61 Responses to “How to Calculate TCP throughput for long distance WAN links”

  1. Munir K says:

    Hi Brad,

    It is host to host replication and In DC there is only one host which replicates to a host in DR. The only beauty is that every minute around 3 files of 100MB each gets created on DC HOST which needs immediate replication with DR HOST.

  2. Andy says:

    Hi Brad,

    Thanks a lot for your excellent post here.
    I am facing a very critical issue.Need your help(all r welcome to help me)

    I am in China and my company has a WAN link to US (4*T1-Bundled) and then we have a IPSEC tunnel to our Customer network through Internet.We use MRDP to access the Customer’s VM and access some applications.This application is based on Flash and its extremely slow as we are working on MRDP.
    The utilization on our WAN link is not above 30%.
    Latency is 300ms beween the Client and Server.

    Changing the Window size is going to help us
    Most of our desktops in my companies are Vista and i read we can tune the TCP by setting
    netsh int tcp set global autotuninglevel=experimental so that the window size can be upto 16MB.
    After setting this ,we are dont see any performance difference.
    I am really being screwed because of this issue.Kindly suggest a suitable solution.
    I want to know how we can change the Window Size?is it by creating a new Reg Value ?

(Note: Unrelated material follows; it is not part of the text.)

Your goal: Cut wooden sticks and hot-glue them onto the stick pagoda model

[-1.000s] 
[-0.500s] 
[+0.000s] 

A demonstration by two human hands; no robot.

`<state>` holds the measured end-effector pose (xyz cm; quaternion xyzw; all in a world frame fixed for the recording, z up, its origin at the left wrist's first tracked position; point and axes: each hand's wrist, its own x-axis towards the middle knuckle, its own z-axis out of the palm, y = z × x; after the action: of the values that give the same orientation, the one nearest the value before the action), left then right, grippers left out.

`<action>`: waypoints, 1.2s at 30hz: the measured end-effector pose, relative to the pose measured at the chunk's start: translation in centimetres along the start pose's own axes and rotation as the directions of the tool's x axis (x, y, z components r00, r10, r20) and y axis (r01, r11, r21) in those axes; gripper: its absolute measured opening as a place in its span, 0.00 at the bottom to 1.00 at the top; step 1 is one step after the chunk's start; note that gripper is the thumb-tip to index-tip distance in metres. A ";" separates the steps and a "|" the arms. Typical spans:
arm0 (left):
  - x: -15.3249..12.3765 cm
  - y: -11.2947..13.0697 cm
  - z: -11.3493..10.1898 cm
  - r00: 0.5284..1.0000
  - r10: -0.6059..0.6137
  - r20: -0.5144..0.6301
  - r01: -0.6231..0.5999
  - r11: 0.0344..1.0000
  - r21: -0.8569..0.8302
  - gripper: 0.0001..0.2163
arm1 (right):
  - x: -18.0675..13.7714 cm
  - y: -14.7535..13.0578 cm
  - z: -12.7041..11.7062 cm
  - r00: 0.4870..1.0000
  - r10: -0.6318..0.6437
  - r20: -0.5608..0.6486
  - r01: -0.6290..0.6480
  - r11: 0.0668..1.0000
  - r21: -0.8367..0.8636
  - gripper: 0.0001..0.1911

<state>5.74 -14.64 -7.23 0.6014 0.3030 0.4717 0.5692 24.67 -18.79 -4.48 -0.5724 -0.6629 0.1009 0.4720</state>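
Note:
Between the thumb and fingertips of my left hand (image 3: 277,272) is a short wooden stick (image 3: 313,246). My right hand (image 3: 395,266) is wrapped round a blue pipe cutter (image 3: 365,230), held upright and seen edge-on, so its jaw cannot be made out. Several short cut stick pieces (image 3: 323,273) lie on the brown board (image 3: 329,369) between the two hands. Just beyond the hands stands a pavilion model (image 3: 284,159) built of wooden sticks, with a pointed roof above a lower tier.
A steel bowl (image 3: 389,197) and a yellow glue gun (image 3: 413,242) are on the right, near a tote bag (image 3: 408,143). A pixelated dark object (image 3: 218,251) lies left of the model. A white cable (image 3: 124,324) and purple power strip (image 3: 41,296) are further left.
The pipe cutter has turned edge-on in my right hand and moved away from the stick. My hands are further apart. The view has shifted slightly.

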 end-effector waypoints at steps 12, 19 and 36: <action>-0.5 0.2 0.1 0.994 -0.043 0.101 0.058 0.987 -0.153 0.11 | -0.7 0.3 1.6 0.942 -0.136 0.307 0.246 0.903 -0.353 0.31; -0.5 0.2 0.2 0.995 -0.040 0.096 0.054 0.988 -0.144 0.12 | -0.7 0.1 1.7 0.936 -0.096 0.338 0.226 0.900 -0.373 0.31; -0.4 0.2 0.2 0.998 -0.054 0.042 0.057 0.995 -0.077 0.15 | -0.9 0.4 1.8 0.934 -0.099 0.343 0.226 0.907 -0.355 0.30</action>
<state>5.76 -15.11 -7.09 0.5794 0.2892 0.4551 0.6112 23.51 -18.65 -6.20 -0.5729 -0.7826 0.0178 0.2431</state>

    These are the parameters on my Windows XP

    MSS: 1440
    MTU: 1480
    TCP Window: 17280 (multiple of MSS)
    RWIN Scaling: 2 bits (2^2=4)
    Unscaled RWIN : 4320
    Recommended RWINs: 63360, 126720, 253440, 506880, 1013760
    BDP limit (200ms): 691kbps (86KBytes/s)
    BDP limit (500ms): 276kbps (35KBytes/s)

    Please help

    Andy

  3. Brad Hedlund says:

    Munir,
    In your case, I would recommend that you look at deploying a Cisco WAAS appliance at each end of the link. The Cisco 3745 router does not support WAAS modules, but I think the performance profile of an appliance would be better for you anyway … such as the Cisco WAVE-674. You can simply place the WAAS appliance inline between your 3745 and LAN switch.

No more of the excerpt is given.